The FCC is planning to reclaim as much as 120 MHz of broadcast spectrum, and launched its effort to do so at its last monthly meeting Nov. 30. It proposed rules to reclassify broadcast spectrum so that wireless broadband is also entitled to use it, allowing for channel sharing by broadcasters, trying to make the VHF band more DTV-friendly and increasing opportunities for flexible use.
Lake said he wanted broadcaster input on those proposals. "We would love to receive the constructive input of people in this room on the ideas in that Notice, and on each of the future steps that will be necessary to implement the proposal." But he suggested that input needed to be informed by two facts: "The stratospheric growth of wireless broadband use" and "that the digital transition makes it possible to transmit broadcast TV programming more efficiently."

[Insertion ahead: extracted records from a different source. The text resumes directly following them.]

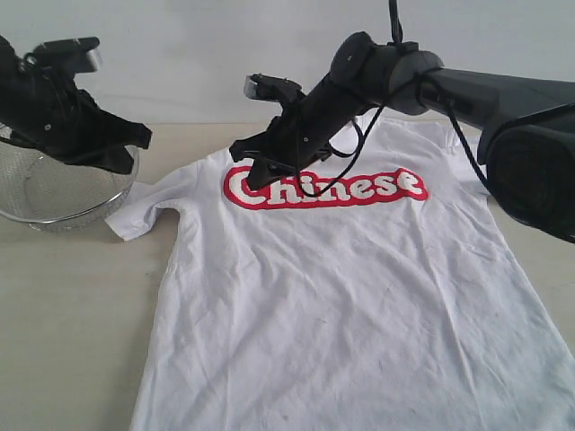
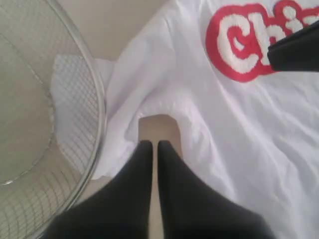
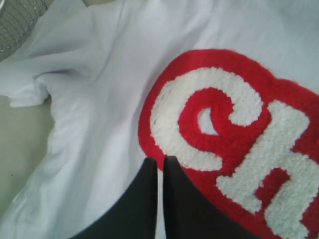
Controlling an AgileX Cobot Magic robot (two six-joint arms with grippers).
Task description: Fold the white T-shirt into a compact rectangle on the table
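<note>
The white T-shirt point(image 1: 359, 287) lies spread face up on the table point(image 1: 72, 314), its red-outlined "Chinese" lettering point(image 1: 325, 189) across the chest. My right gripper point(image 1: 256, 178) hovers over the "C" of the lettering, fingers closed with nothing between them; the right wrist view shows it point(image 3: 160, 160) just above the red patch point(image 3: 234, 139). My left gripper point(image 1: 135, 148) hangs above the basket rim at the left, shut and empty. In the left wrist view it point(image 2: 151, 145) points at the shirt's left armpit point(image 2: 159, 107). The neck tag is hidden behind the right arm.
A round wire-mesh metal basket point(image 1: 54, 193) stands at the left edge, touching the shirt's left sleeve point(image 1: 148, 208). The right arm's dark body point(image 1: 503, 117) stretches over the shirt's upper right. Bare tabletop lies left of the shirt.
</note>
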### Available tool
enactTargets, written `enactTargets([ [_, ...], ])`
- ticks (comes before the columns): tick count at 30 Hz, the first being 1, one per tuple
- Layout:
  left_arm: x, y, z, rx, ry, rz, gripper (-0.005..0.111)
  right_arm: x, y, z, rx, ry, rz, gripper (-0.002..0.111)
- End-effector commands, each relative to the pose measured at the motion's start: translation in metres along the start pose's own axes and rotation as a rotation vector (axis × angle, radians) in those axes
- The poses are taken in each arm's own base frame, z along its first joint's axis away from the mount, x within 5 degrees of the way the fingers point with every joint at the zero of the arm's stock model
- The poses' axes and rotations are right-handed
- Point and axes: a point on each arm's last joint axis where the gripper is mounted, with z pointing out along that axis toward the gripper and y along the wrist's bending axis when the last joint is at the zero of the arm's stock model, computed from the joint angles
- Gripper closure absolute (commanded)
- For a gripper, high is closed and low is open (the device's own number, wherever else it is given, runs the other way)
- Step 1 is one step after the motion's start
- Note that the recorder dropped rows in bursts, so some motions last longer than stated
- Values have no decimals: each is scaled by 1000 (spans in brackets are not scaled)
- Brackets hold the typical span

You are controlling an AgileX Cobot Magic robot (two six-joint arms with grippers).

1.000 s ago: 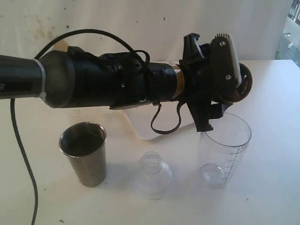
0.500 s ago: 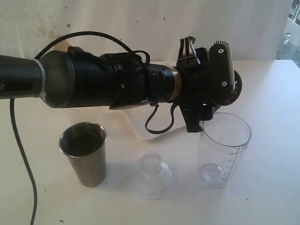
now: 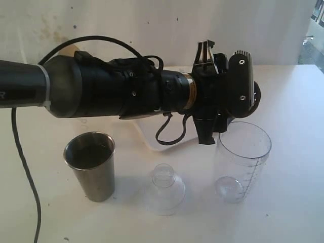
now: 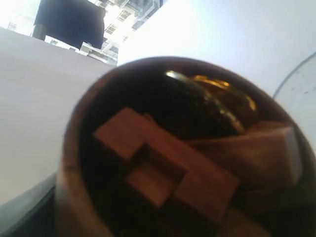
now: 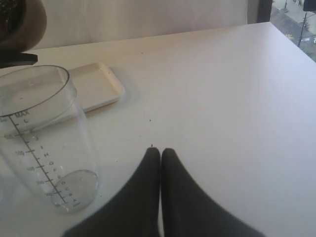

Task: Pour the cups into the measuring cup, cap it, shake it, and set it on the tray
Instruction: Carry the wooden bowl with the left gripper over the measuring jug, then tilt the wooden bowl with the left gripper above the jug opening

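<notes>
My left gripper (image 3: pixel 239 96) is shut on the small brown cup (image 3: pixel 256 95), holding it tipped just above the far left rim of the clear measuring cup (image 3: pixel 242 161). In the left wrist view the brown cup (image 4: pixel 163 163) fills the picture, with wooden blocks (image 4: pixel 163 165) inside it; the gripper's fingers do not show there. The measuring cup (image 5: pixel 44 140) stands upright and looks empty. The steel tumbler (image 3: pixel 91 171) stands at the left. The white tray (image 5: pixel 96 86) lies behind the measuring cup. My right gripper (image 5: pixel 160 151) is shut on nothing, low over bare table.
A small clear domed lid (image 3: pixel 166 188) rests between the tumbler and the measuring cup. The left arm (image 3: pixel 101 88) stretches across the scene and hides most of the tray (image 3: pixel 152 135). A black cable (image 3: pixel 23 162) hangs at the left.
The left wrist has rolled and drawn slightly left, turning the brown cup with it over the measuring cup's rim. The right gripper stays shut.
</notes>
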Motion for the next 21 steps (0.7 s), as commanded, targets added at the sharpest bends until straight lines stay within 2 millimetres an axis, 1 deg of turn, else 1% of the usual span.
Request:
enactTargets([
  [1, -15, 3, -6, -14, -44, 30, 107, 1, -1, 0, 6, -2, -2, 108],
  [8, -15, 2, -6, -14, -41, 96, 107, 1, -1, 0, 6, -2, -2, 108],
  [14, -15, 2, -6, -15, -38, 192, 107, 1, -1, 0, 6, -2, -2, 108],
  [21, -15, 2, -6, -15, -38, 220, 107, 1, -1, 0, 6, -2, -2, 108],
])
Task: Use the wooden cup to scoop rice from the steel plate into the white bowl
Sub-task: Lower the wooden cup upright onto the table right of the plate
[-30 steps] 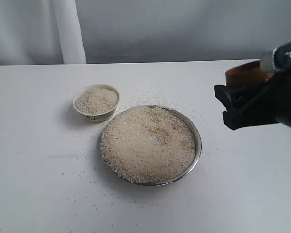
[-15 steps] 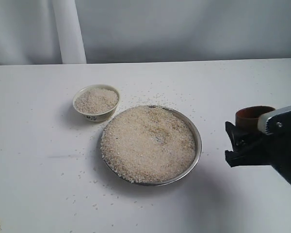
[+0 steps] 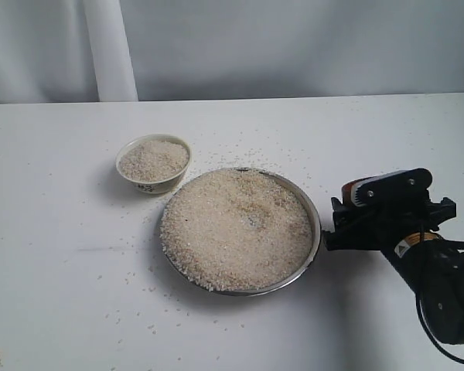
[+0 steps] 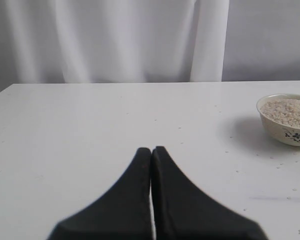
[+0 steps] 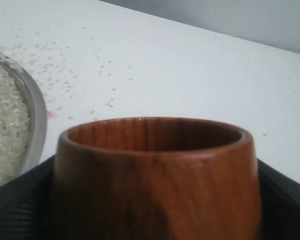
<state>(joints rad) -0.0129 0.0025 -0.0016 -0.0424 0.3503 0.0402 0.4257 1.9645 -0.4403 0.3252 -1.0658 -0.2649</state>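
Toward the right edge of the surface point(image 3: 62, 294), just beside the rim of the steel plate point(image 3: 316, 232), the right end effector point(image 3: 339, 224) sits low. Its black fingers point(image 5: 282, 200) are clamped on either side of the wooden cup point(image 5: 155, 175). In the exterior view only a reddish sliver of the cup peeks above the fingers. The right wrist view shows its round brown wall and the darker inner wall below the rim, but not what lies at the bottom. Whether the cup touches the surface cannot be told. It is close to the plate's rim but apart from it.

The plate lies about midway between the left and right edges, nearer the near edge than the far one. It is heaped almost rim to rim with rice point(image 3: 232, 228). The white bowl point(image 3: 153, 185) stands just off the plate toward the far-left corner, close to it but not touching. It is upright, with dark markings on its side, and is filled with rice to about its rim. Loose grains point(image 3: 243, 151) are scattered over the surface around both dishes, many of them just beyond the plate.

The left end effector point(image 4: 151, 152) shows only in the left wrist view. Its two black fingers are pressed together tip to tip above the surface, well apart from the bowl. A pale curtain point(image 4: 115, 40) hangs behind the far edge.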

In the same speech in which Lake announced that the FCC would be launching a rulemaking on retransmission consent, something broadcasters were not eager for it to do, he also said he needed help from broadcasters on structuring incentive auctions to compensate broadcasters for moving off their spectrum. Since Congress will first have to approve those auctions, the FCC could also use broadcaster support for its plan on Capitol Hill, though Lake made no such appeal. He also called the auctions an "option," rather than a given.
"We'll need your help in structuring that [spectrum auction] option to make it achieve its purposes for wireless consumers, for broadcasters, for the Treasury, and for job creation. If you can work with us constructively on what we are in fact proposing, you can be our partners in achieving one of the most innovative advances in spectrum policy of the century," he said.
He reiterated that participation would be voluntary. "[I]t is important to give us your thoughts on what we are proposing," he said, "and not to perpetuate any misunderstandings about things we're not. We want to implement incentive auctions that will give broadcasters an option they do not have today - one they can choose voluntarily if they find it attractive."